Obviously, nature is often “red in tooth and claw,” as Tennyson puts it.1 However, nature also has its soft-and-fuzzy side, which provides a wonderful lesson and model for how humans in general and environmentalists in particular can relate to nature. A particularly splendid example of this is animals “adopting” other animals.

I have been watching a pair of cardinals parenting a baby cowbird at my bird feeders recently. Cowbirds (like other birds, such as the cuckoo) will lay their eggs in other birds’ nests and let the foster parents do the dirty work–changing dirty diapers, wiping runny noses, feeding at all hours of the night and day. And so along with the little baby cardinals flapping flopping and squawking like mad, this little cowbird is right there with the rest getting dutifully fed by the cardinals. I am sure all pet owners can recount endless tales of cats adopting dogs, dogs adopting cats, and so on.

In a somewhat similar vein, the March-April 2008 issue of Audubon featured a fabulous picture of a baby macaque in China hugging a pigeon that had adopted it. Separated from its parents, the little tike was near death and could not be revived by human zoo workers. Only after buddying up to the pigeon did he perk up and find life again.

This inter-animal adoption, for lack of a better term, seems to call out to the human heart.
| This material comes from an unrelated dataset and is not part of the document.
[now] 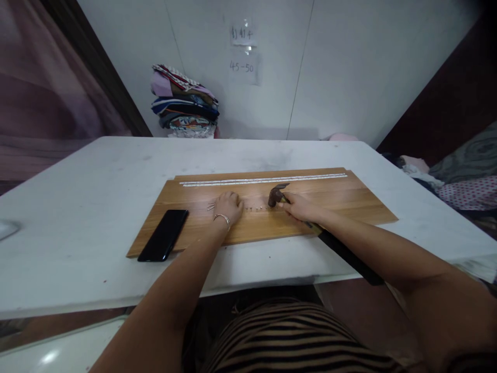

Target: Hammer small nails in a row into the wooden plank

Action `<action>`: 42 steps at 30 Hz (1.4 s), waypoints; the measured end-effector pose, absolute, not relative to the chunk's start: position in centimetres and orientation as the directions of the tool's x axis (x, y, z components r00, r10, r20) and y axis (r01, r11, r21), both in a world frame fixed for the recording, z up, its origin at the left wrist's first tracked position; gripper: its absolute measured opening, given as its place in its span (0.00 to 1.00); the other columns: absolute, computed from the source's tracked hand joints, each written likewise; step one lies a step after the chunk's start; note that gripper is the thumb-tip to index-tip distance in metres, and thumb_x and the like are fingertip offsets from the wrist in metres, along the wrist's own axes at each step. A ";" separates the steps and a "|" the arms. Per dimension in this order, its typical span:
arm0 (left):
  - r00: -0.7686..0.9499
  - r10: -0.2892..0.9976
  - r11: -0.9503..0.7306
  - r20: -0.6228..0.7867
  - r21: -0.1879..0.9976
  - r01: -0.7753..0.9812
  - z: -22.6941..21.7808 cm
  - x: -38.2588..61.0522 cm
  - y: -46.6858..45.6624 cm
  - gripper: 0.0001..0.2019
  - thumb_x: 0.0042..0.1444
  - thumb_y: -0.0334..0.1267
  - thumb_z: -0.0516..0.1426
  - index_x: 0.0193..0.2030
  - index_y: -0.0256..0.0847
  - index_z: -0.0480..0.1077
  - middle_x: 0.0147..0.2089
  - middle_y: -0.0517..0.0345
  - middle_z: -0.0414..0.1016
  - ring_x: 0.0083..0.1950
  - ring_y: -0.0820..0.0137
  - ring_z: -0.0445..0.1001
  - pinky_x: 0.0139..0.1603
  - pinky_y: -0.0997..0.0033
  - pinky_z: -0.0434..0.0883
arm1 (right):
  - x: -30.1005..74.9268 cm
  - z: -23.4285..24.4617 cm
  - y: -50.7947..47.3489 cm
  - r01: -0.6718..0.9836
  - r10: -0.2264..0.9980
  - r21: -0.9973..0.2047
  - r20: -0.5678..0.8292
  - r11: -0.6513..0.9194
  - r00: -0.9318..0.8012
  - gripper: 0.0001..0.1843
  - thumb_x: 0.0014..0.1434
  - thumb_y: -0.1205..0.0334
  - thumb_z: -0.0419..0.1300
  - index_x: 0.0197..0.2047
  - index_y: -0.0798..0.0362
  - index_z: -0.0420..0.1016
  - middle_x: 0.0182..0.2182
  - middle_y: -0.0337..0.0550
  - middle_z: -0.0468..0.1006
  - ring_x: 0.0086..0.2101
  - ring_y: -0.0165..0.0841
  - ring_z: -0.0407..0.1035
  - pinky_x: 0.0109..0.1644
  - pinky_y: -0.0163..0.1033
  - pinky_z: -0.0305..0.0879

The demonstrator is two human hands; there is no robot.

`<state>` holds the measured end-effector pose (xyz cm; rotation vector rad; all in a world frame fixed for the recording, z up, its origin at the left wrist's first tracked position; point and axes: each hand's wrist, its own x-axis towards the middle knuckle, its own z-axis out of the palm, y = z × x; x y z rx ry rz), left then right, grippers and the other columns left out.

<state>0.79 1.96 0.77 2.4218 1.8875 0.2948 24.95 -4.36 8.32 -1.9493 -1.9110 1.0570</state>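
Observation:
A wooden board (349, 199) lies on the white table (77, 217). My right hand (301, 207) is closed around a hammer just behind its head (276, 195); the black handle (349, 256) runs back under my forearm. The head rests on the board at the right end of a short row of small nails (254, 209). My left hand (229, 204), with a thin bracelet on the wrist, is curled on the board at the left end of that row, its fingertips pinched there. A few loose nails (211, 206) lie just left of it.
A black phone (163, 234) lies on the board's left end. A long metal strip (264, 180) runs along the board's far edge. Folded clothes (184, 103) are stacked against the white wall. More cloth (466, 181) lies to the right of the table.

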 end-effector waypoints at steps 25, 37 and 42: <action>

Thus we have a wealth of legendary/fictional instances where animals actually adopt humans: Romulus and Remus (traditional founders of Rome suckled by a wolf), Mowgli in The Jungle Book (raised by wolves), Tarzan (raised by apes), George of the Jungle (raised by apes, spoofing Tarzan), etc. Although fictional, these stories reveal the truth that humans still feel their wildness and still feel connected to their animal brethren.

It might be easy for us to say in all these cases that they are just “stupid animals” and do not know any better. The witless critters are no more than instinct machines and so only know that it is time to feed the kids and that these funny-looking interlopers came out of their nests.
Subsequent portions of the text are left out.